9. The meeting should also consider what industrial action might be appropriate given the requirements of Standing Order 3.
10. If a two-thirds majority is achieved at the meeting in favour of applying to RCN Council for a ballot for industrial action, a meeting of the Country or Regional Board, with the relevant branch officers in attendance, must be held within five working days to discuss whether to proceed to make the application to RCN Council.
11. The meeting should explore whether all means of resolving the dispute have been exhausted; how effective the proposed action is likely to be; and to achieve a consensus that an application to RCN Council for a ballot should be made. An RCN full-time official may help facilitate the meeting and must also be in attendance throughout.
12. If it is agreed that the matter cannot be resolved locally and that it should be referred to RCN Council a pro-forma should be signed by the steward, branch officers and Board Chair present and sent immediately to the Chief Executive & General Secretary who, as Secretary to the RCN Council, will arrange a meeting of the Council with the relevant Board Chair or as otherwise provided, the Trade Union Committee within 10 working days.
13. If RCN Council is unable to meet then the Trade Union Committee is convened and will be joined by the relevant Board Chair, Council Member and Professional Nursing Committee Member from the Country/Region. The Trade Union Committee will recommend to RCN Council whether in their view members should be balloted on industrial action.

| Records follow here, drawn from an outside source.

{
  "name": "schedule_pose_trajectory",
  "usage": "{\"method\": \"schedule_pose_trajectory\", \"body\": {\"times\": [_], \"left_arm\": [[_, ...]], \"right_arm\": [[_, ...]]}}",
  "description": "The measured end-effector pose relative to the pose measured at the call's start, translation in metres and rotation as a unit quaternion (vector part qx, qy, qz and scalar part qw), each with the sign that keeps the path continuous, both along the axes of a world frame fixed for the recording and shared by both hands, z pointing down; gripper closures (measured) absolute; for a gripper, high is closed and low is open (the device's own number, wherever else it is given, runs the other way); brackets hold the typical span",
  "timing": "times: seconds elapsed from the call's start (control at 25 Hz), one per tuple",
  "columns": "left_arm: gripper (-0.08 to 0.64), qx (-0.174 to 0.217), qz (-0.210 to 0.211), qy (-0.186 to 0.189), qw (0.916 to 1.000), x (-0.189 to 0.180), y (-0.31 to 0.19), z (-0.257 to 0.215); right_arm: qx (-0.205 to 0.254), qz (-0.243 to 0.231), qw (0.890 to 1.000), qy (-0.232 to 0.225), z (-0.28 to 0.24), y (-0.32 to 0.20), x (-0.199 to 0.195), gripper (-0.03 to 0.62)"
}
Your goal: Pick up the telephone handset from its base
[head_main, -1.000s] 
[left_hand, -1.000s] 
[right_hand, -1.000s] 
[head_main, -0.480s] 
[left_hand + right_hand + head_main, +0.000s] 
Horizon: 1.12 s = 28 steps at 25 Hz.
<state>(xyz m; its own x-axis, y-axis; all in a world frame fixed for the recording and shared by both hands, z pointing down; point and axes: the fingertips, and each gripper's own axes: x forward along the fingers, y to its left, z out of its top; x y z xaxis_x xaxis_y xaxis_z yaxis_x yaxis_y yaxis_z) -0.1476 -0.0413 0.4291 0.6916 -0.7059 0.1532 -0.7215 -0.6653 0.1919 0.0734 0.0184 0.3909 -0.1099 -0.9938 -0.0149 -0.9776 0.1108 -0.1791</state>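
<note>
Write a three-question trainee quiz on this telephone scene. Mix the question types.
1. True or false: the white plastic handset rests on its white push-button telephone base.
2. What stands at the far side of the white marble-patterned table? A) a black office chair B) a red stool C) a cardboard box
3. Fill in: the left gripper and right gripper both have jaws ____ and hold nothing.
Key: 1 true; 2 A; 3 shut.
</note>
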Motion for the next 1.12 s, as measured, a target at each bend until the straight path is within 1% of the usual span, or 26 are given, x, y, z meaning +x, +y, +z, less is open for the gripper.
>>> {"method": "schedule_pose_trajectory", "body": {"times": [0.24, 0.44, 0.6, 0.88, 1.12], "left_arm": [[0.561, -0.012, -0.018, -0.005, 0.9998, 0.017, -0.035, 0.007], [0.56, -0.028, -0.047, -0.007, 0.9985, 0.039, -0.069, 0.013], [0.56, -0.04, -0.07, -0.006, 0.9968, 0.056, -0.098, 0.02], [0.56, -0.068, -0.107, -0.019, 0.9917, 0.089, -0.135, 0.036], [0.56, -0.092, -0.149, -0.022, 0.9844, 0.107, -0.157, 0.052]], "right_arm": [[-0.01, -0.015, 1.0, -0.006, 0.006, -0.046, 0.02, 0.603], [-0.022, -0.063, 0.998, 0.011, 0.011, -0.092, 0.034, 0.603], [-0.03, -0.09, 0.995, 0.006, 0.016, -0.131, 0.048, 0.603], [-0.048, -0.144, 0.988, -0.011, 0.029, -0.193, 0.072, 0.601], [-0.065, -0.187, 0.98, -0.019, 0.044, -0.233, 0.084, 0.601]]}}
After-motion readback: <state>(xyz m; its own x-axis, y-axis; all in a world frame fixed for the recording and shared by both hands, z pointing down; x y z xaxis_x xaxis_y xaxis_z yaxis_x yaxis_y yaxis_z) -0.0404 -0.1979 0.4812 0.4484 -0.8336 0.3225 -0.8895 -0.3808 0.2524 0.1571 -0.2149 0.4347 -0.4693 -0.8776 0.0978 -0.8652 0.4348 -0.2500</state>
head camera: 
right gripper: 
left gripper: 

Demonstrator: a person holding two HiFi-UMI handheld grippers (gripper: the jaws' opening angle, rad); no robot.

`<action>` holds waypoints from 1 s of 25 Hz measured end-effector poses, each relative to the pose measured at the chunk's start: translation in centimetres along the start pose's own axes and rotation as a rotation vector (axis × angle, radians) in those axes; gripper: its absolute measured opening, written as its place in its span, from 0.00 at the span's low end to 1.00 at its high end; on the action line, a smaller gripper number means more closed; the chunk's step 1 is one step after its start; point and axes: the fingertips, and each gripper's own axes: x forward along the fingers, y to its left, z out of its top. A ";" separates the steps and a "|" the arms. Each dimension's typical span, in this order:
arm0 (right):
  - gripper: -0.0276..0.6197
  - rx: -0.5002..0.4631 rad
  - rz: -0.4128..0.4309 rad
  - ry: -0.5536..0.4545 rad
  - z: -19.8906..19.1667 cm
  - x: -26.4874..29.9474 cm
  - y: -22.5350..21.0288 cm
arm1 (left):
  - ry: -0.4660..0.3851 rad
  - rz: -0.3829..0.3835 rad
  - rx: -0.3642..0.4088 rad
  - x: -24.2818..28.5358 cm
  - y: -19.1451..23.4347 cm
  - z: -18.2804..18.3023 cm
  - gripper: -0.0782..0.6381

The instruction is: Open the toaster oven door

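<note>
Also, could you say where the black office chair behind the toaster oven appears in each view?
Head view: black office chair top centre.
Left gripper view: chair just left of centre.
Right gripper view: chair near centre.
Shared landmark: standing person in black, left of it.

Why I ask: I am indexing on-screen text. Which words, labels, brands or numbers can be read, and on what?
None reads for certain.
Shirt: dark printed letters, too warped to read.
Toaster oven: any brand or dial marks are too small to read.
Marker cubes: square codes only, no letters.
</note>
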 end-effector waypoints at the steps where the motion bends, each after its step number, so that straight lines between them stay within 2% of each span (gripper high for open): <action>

14. The meeting of the Council/Trade Union Committee will be attended by the Chief Executive & General Secretary or named deputy and appropriate staff officers. A Legal officer must be present. The Council/Trade Union Committee will consider the pro-forma. The signatories should also be invited to make written or oral representations to support their case if they so wish.
15. If the Trade Union Committee is convened and agrees to recommend to Council that the members should be balloted, Council should meet as soon as possible afterwards and in any case, within the next ten working days, to consider the evidence put forward in support of industrial action. There is no right of appeal if the application is rejected. If authorisation is given, a ballot (organised by the Returning Officer) will then be conducted.
16. There must be no call by the RCN, for example any Council, Committee, or Board member, Branch or Forum committee member, RCN Representative (learning rep, safety rep or steward), or staff member, for members to take part in the proposed industrial action either before or during the ballot.
17. Following the outcome of the ballot any call for industrial action will be made by the Chief Executive & General Secretary.
The Statutory Balloting Process
18. Once RCN Council makes a decision to ballot members on industrial action the balloting process has to conform to the statutory requirements. These are contained in the Department of Business, Energy and Industrial Strategy’s Code of Practice for Industrial Action Ballots and Notice to Employers. The Code also covers arrangements following a ballot for industrial action.
19. The Code itself imposes no legal obligations and failure to observe it does not by itself render anyone liable to proceedings. But section 207 of the Trade Union and Labour Relations (Consolidation) 1992 Act says that any provisions of the Code are to be admissible in evidence and are to be taken into account in proceedings before any court where it considers them relevant. Essentially this means that the provisions of the Code should always be adhered to. The Code was updated in 2017 to take account of the provisions of the Trade Union Act 2016.
20. A breach of the RCN’s own rules or failure to adhere to the statutory requirements and Code renders the union open to legal challenge from our members, employers or members of the public.